North-westward looking view of the ERS interferometric map of the northern Mojave, California area drapped on USGS digital topography. The colors depict the movement of the ground averaged over the 1992-2000 time period. One color cycle represents 10 mm/yr of ground motion parallel to the radar line of sight. The clear contrast between the left (green) and right (blue) sides of the scene depicts the inter-seismic displacement along the Blackwater-Little lake fault system. The data allowed us to estimate a rate of creep of 7 mm/yr on the section of the fault below the depth of 5 km. This rate is 3 times faster than the long-term geologic rate estimated on the this fault and the creeping section anomalously shallow. These observations suggest that the Blackwater-Little Lake fault system is currently the locus of a transient deformation process, which has never been observed before. The article describing these results is in the November, 2001 issue of the journal Geology.

Satellite synthetic aperture radar interferometry revealed an undiscovered transient strain pattern along the Blackwater-Little Lake fault system within the Eastern California Shear Zone (See map). The surface strain map obtained by averaging eight years (1992-2000) of ERS (1) radar data shows a 120 km-long, ~20 km-wide zone of concentrated shear between the southern end of the 1872 Owens Valley earthquake surface break and the northern end of the 1992 Landers earthquake surface break. The observed shear zone is continuous through the Garlock fault, which does not show any evidence of localized left-lateral slip during the same time period. A dislocation model of the observed shear indicates that the Blackwater-Little Lake fault is currently creeping below the depth of ~5 km at a rate of 7±3 mm/yr in a right-lateral direction. This rate is about 3 times larger than the long-term geological rate estimated for the Blackwater fault(2) and takes up more than 50% of the entire right-lateral shear distributed across the Eastern California Shear Zone.

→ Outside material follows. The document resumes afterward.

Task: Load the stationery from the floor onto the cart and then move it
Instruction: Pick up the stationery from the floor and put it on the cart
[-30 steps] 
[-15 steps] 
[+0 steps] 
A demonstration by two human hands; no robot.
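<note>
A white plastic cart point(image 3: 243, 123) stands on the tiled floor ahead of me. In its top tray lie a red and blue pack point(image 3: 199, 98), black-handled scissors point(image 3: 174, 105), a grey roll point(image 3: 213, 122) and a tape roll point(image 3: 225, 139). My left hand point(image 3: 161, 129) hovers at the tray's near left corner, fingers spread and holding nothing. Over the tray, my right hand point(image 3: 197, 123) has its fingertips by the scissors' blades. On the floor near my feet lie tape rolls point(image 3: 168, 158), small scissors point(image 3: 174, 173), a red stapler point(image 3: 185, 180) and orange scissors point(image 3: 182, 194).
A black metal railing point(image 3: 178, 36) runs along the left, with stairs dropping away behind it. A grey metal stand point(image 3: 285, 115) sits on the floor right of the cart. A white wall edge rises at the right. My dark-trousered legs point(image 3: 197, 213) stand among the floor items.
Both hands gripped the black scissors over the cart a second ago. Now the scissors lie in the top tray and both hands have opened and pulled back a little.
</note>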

This transient slip rate observed in the 1992-2000 ERS radar data and the absence of resolvable slip on the Garlock fault during the same time period may be the manifestation of an oscillatory strain pattern between interacting, conjugate fault systems. Such a cycle provides a possible explanation for the observed clustering of large earthquakes in the ECSZ and on the Garlock fault. In this interpretation, the recent seismicity in the ECSZ (Owens Valley 1872, Landers 1992) may have been triggered by accelerated, localized strain accumulation within the shear zone in the last several hundred years as it is now observed along the Blackwater-Little Lake fault system.

Alternatively the fast, localized shear observed along the Blackwater-Little Lake fault system may have been triggered by the recent large earthquakes at both ends (Owens Valley, 1872 and Landers, 1992) but the mechanism by which these earthquakes may have triggered the observed shallow creep is not understood.

(1) Two Earth Resource Satellites (ERS1 and ERS2) launched by the European Space Agency  in 1991 and 1995.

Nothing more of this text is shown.